2) What remedies can be imposed in cases of misappropriation?
Although the Trade Secrets Act took inspiration for its enforcement aspects from the rules on enforcement of intellectual property rights, there are some striking differences. The absence of a counterfeit search and seizure procedure was already mentioned in our last post. In addition, for trade secrets cases, Article XI.336/4 of the Belgian Economic Code provides a whole series of criteria that can be considered by a judge when seeking to determine whether and to what extent certain enforcement measures should be granted.

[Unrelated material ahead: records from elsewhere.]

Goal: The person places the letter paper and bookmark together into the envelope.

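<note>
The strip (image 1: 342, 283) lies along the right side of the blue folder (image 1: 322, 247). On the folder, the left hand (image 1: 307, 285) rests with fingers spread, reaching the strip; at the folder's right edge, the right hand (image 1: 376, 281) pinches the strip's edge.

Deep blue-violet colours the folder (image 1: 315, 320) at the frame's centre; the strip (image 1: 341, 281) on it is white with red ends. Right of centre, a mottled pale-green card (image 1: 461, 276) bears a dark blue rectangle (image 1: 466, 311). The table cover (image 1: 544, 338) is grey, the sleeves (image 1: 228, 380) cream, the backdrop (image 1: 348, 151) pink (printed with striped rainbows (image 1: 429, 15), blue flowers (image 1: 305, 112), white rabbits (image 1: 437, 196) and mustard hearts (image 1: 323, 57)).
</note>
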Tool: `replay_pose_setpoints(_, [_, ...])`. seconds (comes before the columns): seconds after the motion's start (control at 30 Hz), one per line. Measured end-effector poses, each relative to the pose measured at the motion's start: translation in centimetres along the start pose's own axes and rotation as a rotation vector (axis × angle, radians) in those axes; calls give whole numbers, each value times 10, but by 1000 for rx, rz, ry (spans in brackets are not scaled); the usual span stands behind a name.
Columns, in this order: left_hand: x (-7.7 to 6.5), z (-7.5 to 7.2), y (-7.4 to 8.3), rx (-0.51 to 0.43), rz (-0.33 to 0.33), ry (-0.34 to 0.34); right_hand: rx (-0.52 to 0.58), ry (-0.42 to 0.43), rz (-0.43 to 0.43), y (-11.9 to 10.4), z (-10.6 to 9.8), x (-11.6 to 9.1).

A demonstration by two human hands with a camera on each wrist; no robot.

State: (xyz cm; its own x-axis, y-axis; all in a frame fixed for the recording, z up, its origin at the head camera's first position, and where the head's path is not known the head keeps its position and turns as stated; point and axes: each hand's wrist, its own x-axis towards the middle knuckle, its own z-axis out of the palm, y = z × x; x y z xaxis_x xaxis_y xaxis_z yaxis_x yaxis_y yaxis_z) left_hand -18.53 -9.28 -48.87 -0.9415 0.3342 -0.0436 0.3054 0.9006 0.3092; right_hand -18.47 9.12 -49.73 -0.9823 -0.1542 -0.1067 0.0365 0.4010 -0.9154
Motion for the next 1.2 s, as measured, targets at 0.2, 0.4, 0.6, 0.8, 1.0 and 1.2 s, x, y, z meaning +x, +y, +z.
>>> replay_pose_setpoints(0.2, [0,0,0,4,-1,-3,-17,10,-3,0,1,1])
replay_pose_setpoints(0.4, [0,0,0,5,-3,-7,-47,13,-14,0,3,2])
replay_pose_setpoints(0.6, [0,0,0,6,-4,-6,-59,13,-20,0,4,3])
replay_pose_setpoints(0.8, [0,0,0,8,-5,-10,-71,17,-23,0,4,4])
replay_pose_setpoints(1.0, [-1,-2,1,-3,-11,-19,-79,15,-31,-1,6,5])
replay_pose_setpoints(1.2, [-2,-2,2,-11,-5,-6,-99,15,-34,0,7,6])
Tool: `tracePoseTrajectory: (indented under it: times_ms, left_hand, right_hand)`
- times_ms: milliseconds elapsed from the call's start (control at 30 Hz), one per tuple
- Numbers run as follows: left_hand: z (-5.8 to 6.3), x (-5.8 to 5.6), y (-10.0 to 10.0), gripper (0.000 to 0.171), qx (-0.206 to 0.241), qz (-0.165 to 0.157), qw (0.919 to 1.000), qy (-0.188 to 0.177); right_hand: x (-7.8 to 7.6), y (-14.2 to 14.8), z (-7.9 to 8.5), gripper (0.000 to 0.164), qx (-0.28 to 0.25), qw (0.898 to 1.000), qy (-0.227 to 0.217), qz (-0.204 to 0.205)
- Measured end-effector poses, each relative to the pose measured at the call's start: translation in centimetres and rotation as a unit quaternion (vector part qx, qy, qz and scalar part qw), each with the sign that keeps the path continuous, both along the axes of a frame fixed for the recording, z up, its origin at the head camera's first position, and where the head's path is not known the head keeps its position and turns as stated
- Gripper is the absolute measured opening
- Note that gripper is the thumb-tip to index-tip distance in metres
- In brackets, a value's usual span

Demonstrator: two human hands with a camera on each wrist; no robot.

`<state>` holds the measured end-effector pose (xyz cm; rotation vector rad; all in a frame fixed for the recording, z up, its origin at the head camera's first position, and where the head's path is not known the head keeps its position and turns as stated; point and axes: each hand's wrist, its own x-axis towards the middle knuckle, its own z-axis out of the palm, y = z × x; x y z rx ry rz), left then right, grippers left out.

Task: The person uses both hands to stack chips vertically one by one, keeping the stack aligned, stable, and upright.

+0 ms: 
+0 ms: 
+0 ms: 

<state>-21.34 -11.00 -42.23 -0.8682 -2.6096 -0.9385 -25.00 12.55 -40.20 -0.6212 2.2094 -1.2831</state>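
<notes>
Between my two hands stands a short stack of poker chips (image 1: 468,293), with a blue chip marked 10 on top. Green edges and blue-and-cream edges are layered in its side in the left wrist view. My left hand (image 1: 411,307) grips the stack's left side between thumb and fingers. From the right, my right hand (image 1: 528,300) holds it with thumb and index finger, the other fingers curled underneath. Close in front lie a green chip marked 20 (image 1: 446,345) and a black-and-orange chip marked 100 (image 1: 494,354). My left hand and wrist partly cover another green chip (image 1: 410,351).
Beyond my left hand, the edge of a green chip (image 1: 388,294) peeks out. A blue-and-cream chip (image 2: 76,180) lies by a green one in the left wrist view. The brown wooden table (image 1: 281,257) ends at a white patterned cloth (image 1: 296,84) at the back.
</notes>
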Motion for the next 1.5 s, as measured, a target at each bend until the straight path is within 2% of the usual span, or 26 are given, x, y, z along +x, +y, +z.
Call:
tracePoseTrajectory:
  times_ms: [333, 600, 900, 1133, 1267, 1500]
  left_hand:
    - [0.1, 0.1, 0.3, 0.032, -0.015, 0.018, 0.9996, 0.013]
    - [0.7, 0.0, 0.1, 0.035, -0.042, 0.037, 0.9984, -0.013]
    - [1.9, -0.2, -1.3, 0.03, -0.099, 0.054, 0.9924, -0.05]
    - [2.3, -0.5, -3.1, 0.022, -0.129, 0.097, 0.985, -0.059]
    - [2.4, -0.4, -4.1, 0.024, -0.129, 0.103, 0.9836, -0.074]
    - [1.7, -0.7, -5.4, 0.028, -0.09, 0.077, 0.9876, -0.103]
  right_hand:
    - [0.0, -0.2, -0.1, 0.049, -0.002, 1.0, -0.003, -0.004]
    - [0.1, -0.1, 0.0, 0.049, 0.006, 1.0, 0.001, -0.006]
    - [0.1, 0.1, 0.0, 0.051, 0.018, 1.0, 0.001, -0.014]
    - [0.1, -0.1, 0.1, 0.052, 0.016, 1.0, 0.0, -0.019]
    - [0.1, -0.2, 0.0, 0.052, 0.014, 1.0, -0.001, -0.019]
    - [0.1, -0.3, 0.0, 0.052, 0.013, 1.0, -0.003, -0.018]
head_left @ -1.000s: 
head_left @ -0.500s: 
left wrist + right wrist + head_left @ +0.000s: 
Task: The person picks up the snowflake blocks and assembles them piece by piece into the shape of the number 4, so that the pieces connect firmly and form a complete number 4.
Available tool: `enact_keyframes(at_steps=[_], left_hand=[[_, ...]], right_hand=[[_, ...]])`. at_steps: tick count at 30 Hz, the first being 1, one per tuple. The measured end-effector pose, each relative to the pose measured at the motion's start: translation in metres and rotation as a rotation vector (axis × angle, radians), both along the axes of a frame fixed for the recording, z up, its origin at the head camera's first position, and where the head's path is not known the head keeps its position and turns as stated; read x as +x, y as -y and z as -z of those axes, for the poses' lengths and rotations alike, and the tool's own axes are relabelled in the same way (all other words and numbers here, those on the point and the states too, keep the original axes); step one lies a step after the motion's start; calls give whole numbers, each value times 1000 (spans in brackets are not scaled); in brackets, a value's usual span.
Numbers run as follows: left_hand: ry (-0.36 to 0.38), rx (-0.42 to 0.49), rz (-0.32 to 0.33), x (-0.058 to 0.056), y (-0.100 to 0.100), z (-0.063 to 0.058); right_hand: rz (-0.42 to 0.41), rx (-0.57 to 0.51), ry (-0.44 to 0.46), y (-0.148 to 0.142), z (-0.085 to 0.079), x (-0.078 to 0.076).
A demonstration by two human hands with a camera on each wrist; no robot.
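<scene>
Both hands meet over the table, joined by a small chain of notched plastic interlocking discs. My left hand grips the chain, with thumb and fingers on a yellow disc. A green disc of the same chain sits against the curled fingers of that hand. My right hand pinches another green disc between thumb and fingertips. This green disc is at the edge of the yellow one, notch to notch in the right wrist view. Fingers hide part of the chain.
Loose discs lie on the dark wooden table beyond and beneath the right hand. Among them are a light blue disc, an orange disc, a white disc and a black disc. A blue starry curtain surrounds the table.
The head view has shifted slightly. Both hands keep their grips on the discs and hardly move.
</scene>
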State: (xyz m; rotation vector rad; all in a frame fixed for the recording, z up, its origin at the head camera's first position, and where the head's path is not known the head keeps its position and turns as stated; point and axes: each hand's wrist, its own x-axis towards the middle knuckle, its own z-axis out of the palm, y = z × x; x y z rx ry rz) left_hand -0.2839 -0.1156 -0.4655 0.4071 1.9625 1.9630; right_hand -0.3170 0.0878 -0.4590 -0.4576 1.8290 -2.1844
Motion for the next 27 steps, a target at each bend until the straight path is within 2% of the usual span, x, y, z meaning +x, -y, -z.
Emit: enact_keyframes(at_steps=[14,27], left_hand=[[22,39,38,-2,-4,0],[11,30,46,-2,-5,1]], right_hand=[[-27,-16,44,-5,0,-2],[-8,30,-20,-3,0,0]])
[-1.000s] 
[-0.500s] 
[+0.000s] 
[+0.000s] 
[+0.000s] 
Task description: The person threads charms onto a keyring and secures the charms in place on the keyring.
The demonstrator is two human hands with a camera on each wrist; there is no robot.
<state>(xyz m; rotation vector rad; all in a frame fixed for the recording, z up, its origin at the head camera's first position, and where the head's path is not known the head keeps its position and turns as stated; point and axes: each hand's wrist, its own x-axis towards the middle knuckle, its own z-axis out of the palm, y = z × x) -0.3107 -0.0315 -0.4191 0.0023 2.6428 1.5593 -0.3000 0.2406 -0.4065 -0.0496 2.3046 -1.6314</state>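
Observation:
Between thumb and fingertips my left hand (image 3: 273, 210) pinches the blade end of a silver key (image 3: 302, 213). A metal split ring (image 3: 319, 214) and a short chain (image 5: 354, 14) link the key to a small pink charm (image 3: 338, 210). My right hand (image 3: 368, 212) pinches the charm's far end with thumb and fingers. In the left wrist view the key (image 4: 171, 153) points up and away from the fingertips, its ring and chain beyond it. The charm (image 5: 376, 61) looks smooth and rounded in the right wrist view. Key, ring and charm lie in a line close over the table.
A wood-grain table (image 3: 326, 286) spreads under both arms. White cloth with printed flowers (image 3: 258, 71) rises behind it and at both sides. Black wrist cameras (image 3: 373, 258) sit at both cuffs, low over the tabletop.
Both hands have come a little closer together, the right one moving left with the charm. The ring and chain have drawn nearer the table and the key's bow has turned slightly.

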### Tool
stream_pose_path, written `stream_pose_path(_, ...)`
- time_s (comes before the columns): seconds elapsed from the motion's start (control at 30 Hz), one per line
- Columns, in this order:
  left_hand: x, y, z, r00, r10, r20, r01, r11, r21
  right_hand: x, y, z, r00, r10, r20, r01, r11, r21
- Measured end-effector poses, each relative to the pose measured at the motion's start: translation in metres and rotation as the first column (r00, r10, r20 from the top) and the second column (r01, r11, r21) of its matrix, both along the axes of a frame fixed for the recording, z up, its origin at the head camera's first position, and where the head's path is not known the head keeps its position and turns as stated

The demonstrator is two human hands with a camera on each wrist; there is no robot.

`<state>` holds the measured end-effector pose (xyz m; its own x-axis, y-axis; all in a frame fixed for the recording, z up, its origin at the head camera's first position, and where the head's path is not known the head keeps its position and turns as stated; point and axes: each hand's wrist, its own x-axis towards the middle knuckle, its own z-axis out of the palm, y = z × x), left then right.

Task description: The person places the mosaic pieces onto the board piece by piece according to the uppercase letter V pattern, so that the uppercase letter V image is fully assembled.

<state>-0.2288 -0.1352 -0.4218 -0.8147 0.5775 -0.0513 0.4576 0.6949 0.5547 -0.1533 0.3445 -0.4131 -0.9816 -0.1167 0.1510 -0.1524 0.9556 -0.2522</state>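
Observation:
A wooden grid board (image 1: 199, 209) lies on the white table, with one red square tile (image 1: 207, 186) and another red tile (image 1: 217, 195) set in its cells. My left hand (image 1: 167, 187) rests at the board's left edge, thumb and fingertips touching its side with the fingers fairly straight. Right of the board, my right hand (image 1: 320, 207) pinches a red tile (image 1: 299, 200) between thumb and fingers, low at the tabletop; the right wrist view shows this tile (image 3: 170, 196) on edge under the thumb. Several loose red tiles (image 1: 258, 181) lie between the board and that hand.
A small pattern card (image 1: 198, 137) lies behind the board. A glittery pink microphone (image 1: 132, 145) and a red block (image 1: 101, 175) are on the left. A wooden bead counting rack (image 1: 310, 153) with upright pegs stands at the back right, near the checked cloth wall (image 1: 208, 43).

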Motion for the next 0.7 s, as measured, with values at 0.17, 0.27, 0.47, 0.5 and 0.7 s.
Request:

In practice, however, case law shows a general tendency to grant fairly classic enforcement measures. The Ghent enterprise court imposed a competition ban for six months, subject to necessary penalty payments.[iii] Although the court considered that this measure might on its face appear to be drastic, it argued that it was likely to be effective in stopping the infringement, and that the six-month period allowed the infringer to adapt his conduct and resume lawful competition afterwards. In another case, the Antwerp enterprise court rejected the request to destroy the copied trade secrets, as it would have been easy to copy the digital data again before destroying the original copy.[iv] As an alternative, the court imposed a prohibition on further communication or disclosure of the information, under forfeiture of a penalty payment. The Ghent court of appeal provided an identical measure for the use of confidential information in copied databases.[v] The President of the Antwerp court imposed an obligation to return the information, and also required the identification of all persons to whom the infringer had already disclosed the trade secrets.[vi]
[i] Ond. Brussels (Fr) October 31, 2019, Ing.-Cons. 2019, 657 et seq.
[ii] Antwerp 13 May 2020, A.R. 2020/RK/8, Melis Events BV v. De Lilse Bergen Vzw and others, unpublished, marg. 13 et seq.
[iii] Orb. Ghent 24 June 2020, AR A/19/03789, NV Entaco v. Comm. V O.F.P.-Chemicals, unpublished, 12.
[iv] Orb. Antwerp May 9, 2019, TBH 2020, 383.
[v] Ghent June 4, 2018, IRDI 2018, 264.
[vi] Vz. Rb. Antwerp 26 March 2020, A.R. 20/19/C, unpublished.